● **What you are asked to do**
A faithful copy of the data is the goal; set it down exactly, without the images.

(Collected data Opens)

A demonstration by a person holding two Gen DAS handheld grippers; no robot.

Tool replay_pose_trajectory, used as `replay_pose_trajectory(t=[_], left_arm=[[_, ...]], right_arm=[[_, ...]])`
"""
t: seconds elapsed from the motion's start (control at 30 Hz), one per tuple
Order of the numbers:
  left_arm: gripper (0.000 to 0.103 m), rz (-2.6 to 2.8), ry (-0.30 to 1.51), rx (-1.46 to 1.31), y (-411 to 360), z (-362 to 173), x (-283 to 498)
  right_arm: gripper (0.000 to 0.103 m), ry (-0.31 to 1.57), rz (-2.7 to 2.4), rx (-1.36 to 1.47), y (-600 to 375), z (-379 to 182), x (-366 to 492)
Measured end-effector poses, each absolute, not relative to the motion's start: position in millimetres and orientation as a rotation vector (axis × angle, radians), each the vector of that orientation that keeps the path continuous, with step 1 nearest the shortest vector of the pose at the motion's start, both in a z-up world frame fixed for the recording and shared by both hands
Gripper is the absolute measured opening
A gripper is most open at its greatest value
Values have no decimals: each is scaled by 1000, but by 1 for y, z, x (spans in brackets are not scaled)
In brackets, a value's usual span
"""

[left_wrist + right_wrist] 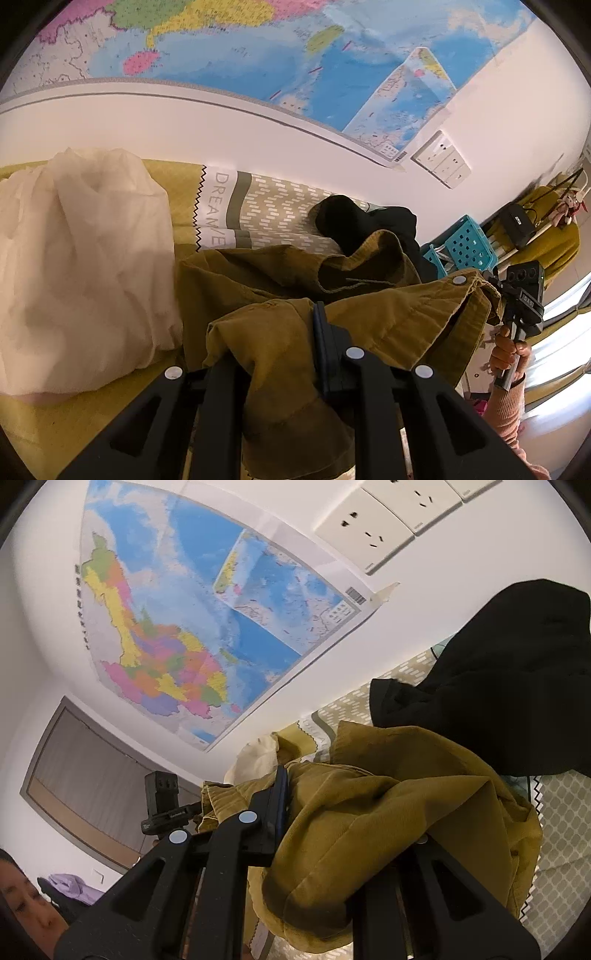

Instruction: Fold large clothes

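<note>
An olive-mustard corduroy garment [369, 317] with a white snap button hangs lifted above the bed between both grippers. My left gripper [291, 354] is shut on a bunched fold of it; the cloth covers its left finger. My right gripper [332, 812] is shut on another edge of the garment [388, 812], whose cloth drapes over the right finger. The right gripper shows in the left wrist view [517, 302] at the far right, held by a hand in a pink sleeve. The left gripper shows in the right wrist view [166, 805].
A white sheer garment [81, 266] lies heaped on the left of the bed. A black garment [354, 221] lies behind on a patterned pillow [273, 206]. A wall map [258, 55], wall sockets [443, 158] and a blue crate [469, 243] are beyond.
</note>
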State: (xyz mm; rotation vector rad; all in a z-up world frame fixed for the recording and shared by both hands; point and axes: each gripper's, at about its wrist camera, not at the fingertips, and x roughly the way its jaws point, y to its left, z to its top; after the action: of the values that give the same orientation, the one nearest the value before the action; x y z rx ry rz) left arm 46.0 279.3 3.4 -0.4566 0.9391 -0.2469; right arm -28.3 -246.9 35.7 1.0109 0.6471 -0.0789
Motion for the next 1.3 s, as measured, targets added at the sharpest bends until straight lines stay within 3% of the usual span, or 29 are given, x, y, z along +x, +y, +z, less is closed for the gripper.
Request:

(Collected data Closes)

● **Solution for this exercise**
A demonstration by a person holding two Gen DAS handheld grippers; no robot.

Tool replay_pose_trajectory, used as `replay_pose_trajectory(t=[_], left_arm=[[_, ...]], right_arm=[[_, ...]])`
"""
t: seconds elapsed from the motion's start (control at 30 Hz), one per tuple
Order of the numbers:
  left_arm: gripper (0.000 to 0.103 m), rz (-2.6 to 2.8), ry (-0.30 to 1.51), rx (-1.46 to 1.31), y (-411 to 360), z (-362 to 173), x (-283 to 498)
  right_arm: gripper (0.000 to 0.103 m), ry (-0.31 to 1.57), rz (-2.7 to 2.4), rx (-1.36 to 1.47), y (-600 to 375), z (-379 to 182), x (-366 to 492)
Measured end-effector poses, each absolute, not relative to the motion's start: position in millimetres and orientation as a rotation vector (axis × angle, radians), each the vector of that orientation that keeps the path continuous, with step 1 nearest the shortest vector of the pose at the motion's start, both in a z-up world frame fixed for the recording and shared by both hands
Gripper is the absolute measured opening
A gripper is most open at its greatest value
Values have no decimals: each is scaled by 1000, but by 1 for y, z, x (spans in brackets are not scaled)
In brackets, a value's usual span
"""

[left_wrist + right_wrist] 

Instruction: Fold large clothes

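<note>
An olive-mustard corduroy garment [369, 317] with a white snap button hangs lifted above the bed between both grippers. My left gripper [291, 354] is shut on a bunched fold of it; the cloth covers its left finger. My right gripper [332, 812] is shut on another edge of the garment [388, 812], whose cloth drapes over the right finger. The right gripper shows in the left wrist view [517, 302] at the far right, held by a hand in a pink sleeve. The left gripper shows in the right wrist view [166, 805].
A white sheer garment [81, 266] lies heaped on the left of the bed. A black garment [354, 221] lies behind on a patterned pillow [273, 206]. A wall map [258, 55], wall sockets [443, 158] and a blue crate [469, 243] are beyond.
</note>
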State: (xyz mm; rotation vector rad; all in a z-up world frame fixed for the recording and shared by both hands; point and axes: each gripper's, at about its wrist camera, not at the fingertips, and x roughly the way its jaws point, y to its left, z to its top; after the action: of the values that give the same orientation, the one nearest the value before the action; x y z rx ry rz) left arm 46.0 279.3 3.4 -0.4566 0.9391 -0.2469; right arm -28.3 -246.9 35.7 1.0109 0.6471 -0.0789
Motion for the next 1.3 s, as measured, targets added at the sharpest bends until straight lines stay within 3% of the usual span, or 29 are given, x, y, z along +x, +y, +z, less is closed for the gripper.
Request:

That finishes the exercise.